Gains were concentrated in the Northeast, Appalachia and West Texas. Algonquin Citygate rose 76.5 cents to $3.525. Transwestern added 56.0 cents to average $1.925.

Futures, meanwhile, struggled early in the week as they were unable to shake off a surprisingly stout 60 Bcf storage build reported Nov. 16. The bleeding stopped Wednesday after a bullish 7 Bcf withdrawal print surprised against expectations for a modest injection for the week ending Nov. 17.

The December Nymex contract settled at $2.897 on Wednesday, up 5.1 cents on the day but down 2.1% from the prior week’s finish. Month-to-date, the prompt month is down 67.8 cents, or 19%.

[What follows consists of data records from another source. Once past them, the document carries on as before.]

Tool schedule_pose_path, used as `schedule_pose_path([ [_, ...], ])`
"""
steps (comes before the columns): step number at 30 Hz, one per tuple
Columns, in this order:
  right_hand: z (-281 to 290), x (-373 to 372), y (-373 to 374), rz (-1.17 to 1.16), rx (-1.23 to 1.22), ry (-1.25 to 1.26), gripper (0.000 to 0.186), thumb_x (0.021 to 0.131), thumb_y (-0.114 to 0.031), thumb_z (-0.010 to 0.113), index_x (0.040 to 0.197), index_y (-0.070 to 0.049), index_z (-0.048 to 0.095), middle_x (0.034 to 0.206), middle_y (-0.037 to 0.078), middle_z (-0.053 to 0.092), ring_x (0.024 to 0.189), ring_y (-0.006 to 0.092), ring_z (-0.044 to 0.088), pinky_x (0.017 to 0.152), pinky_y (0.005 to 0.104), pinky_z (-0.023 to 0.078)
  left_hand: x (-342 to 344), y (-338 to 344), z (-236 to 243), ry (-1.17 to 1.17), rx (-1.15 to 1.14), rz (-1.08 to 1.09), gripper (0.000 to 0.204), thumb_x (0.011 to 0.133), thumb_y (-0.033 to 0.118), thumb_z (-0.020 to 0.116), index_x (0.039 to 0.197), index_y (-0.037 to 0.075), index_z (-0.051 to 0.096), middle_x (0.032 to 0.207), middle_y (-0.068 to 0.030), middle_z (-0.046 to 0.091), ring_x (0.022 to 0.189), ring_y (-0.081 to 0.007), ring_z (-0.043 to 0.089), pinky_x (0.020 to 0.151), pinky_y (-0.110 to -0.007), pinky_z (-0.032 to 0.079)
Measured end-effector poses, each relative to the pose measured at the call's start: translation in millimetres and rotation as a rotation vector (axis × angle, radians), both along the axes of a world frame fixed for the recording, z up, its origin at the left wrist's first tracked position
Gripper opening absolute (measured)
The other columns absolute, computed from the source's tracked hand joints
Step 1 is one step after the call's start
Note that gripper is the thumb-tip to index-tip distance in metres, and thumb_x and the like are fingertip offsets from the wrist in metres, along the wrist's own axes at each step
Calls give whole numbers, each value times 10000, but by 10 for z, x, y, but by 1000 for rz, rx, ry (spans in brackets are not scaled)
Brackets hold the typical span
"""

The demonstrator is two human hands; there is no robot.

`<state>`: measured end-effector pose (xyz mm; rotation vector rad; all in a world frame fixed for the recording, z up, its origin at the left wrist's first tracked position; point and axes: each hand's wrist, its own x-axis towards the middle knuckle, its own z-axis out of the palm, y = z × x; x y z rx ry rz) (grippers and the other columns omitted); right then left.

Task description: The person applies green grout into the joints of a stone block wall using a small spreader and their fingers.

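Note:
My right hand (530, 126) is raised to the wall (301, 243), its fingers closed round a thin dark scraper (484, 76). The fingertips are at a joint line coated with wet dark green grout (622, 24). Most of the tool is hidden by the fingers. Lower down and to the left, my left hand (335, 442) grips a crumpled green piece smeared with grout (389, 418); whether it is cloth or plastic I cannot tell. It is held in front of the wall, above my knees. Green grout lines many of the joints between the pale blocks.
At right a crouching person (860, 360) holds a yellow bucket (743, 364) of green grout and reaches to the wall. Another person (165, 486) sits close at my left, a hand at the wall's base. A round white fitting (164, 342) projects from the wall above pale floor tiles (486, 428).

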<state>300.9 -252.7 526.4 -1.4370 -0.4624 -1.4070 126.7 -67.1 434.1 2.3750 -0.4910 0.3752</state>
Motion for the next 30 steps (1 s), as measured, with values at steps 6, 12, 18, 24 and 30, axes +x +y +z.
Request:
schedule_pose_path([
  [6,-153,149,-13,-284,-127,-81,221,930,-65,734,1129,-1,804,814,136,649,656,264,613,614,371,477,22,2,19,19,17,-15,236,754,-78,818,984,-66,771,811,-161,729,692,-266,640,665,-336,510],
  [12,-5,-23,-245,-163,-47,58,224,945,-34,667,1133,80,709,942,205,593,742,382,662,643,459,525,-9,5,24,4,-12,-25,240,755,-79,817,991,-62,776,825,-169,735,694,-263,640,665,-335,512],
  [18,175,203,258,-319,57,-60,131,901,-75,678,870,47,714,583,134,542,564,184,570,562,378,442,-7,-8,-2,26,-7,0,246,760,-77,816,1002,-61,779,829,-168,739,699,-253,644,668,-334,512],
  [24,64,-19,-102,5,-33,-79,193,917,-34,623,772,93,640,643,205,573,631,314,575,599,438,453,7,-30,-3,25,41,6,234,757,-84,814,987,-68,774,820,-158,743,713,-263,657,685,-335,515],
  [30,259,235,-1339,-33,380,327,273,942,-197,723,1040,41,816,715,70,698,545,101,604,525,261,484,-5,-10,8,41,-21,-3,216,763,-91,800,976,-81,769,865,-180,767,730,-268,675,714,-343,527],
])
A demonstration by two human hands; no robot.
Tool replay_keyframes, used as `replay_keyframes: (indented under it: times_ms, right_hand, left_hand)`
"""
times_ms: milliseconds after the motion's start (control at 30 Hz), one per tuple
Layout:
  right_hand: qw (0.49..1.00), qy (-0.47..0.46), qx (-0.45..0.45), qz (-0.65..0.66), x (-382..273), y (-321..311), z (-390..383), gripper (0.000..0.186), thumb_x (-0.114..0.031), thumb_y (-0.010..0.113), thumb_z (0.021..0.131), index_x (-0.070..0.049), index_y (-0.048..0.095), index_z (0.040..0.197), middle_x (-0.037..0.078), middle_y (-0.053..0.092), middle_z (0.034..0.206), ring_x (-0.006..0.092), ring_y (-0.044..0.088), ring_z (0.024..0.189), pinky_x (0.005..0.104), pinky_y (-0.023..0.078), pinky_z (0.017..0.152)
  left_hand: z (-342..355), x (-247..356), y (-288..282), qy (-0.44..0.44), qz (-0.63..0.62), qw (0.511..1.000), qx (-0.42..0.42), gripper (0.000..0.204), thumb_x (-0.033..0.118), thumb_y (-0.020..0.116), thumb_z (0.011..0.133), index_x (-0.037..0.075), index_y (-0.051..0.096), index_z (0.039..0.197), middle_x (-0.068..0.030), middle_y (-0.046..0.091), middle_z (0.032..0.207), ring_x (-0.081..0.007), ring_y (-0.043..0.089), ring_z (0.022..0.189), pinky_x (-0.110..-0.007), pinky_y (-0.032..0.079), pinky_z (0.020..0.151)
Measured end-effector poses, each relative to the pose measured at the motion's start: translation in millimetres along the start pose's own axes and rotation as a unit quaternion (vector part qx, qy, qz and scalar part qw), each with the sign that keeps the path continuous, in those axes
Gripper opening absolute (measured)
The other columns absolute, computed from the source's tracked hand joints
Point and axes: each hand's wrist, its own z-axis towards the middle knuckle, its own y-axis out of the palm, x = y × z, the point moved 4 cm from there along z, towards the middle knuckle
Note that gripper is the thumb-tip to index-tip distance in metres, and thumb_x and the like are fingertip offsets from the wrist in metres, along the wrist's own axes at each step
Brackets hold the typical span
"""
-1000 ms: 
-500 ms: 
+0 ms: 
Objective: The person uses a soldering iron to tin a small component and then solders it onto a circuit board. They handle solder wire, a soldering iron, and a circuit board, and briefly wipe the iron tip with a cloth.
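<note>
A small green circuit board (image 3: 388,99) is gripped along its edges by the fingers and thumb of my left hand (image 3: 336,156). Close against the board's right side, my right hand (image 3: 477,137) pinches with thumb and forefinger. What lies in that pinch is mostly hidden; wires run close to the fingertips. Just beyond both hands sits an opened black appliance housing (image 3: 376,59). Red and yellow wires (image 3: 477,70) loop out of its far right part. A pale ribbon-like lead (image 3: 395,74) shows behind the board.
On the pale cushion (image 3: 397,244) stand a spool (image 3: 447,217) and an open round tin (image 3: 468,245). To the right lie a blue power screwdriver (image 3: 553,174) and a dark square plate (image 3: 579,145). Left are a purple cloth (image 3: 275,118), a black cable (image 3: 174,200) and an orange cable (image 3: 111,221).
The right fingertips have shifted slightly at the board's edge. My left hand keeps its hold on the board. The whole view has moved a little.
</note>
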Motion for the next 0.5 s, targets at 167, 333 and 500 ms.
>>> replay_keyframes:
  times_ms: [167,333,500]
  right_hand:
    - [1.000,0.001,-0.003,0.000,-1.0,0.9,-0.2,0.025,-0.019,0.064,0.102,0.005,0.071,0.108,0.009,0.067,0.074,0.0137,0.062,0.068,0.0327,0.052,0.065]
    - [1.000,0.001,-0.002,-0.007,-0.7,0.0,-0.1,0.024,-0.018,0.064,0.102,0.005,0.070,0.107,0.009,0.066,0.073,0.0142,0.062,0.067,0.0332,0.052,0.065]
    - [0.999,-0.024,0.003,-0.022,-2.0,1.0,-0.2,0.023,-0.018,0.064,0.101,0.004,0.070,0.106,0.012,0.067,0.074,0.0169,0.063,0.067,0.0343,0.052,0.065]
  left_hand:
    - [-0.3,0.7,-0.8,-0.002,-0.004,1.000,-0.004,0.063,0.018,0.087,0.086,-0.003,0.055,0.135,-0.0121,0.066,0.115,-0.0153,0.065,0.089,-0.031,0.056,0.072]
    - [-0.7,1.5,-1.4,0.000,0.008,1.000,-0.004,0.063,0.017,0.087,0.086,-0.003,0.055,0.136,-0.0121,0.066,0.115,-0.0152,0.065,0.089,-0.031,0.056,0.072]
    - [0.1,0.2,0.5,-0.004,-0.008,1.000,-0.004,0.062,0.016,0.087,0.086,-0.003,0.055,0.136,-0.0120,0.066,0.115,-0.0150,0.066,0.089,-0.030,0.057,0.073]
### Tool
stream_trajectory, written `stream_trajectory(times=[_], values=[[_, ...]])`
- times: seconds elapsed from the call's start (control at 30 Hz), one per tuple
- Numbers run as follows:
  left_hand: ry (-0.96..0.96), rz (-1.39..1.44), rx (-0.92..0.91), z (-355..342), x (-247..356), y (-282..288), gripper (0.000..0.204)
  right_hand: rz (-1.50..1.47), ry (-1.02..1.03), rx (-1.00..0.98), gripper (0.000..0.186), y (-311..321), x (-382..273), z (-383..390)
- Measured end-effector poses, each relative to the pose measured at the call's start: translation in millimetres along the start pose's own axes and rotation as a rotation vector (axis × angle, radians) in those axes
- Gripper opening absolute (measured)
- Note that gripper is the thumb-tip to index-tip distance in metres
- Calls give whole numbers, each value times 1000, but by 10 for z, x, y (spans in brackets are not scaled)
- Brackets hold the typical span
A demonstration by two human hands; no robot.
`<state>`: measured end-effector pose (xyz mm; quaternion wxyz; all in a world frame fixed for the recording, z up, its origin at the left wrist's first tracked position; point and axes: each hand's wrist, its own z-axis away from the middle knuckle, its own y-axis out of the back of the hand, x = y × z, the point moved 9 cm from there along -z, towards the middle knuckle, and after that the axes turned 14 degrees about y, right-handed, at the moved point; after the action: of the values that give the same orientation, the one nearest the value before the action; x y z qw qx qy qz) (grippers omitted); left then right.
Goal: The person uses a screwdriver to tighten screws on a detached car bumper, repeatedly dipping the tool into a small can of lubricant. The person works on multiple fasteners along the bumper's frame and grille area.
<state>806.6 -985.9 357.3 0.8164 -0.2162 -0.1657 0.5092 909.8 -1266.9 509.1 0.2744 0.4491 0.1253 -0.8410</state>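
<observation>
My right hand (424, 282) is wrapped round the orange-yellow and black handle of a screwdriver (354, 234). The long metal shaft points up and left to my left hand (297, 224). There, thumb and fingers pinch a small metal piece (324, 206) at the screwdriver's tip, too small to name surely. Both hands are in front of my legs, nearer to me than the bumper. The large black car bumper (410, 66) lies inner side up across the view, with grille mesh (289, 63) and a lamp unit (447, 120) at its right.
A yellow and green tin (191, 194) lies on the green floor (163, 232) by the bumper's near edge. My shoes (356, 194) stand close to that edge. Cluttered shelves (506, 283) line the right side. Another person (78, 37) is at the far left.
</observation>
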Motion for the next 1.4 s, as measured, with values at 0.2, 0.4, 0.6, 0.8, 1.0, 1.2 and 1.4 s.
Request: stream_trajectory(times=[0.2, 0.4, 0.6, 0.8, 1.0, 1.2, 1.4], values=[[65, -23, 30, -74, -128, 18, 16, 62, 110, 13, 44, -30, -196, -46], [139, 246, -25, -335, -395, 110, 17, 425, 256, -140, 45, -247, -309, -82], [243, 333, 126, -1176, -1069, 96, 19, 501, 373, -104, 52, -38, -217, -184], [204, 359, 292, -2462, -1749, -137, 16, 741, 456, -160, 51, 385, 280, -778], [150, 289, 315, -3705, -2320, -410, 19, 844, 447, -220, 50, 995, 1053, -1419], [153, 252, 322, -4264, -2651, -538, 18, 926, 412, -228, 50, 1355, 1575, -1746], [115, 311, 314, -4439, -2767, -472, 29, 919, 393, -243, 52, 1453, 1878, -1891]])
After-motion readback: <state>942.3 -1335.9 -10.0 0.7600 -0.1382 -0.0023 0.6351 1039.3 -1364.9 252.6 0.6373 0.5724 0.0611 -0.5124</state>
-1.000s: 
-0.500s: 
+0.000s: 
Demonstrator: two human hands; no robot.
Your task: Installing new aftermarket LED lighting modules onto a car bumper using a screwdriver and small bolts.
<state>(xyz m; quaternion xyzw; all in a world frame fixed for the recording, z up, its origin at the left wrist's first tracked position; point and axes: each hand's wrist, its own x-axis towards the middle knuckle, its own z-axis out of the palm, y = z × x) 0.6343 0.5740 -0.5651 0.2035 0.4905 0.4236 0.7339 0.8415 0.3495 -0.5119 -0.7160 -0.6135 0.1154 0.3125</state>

Winter’s return also lent support Wednesday. Forecasters anticipated the frigid cold would linger over the northern half of the country and keep demand strong through the end of November.. 

Is Winter Over Already?

Into December, weather models favored “temperatures warming to near or warmer above normal over most of the United States Dec. 3-7 for a return to light national demand,” NatGasWeather said. 

The risk to that warmer outlook, however, was that the models “might have trended too warm and could add a few heating degree days (HDD) back in time,” just as they did for the earlier warmer outlooks for November, the firm said.

The two major weather models show December trending mild to cool over the northern half of the country with highs in the 20s to 50s, while southern areas could see highs in the 40s to 70s and some in the 80s, according to the firm. A warm December would follow the oft-cited correlation between the ongoing El Niño weather pattern and mild winter temperatures in the northern United States.

The caveat to those forecasts is that “weather is notoriously fickle and forecasts beyond 15 days” can be uncertain, EBW Analytics Group analyst Eli Rubin said. He noted “a warm December combined with robust supply could spell disaster for natural gas.” Still, “it is foolish to call the end of winter now and ‘known unknowns’ can swing the market in either direction.”

Adding to the weather's bearish tilt to fundamentals was the abundance of supply. Lower 48 production is pacing near all-time highs above 105 Bcd/d despite a drop in rig counts and producers’ planned discipline. In addition, Canadian imports are running 1 Bcf/d ahead of a year ago.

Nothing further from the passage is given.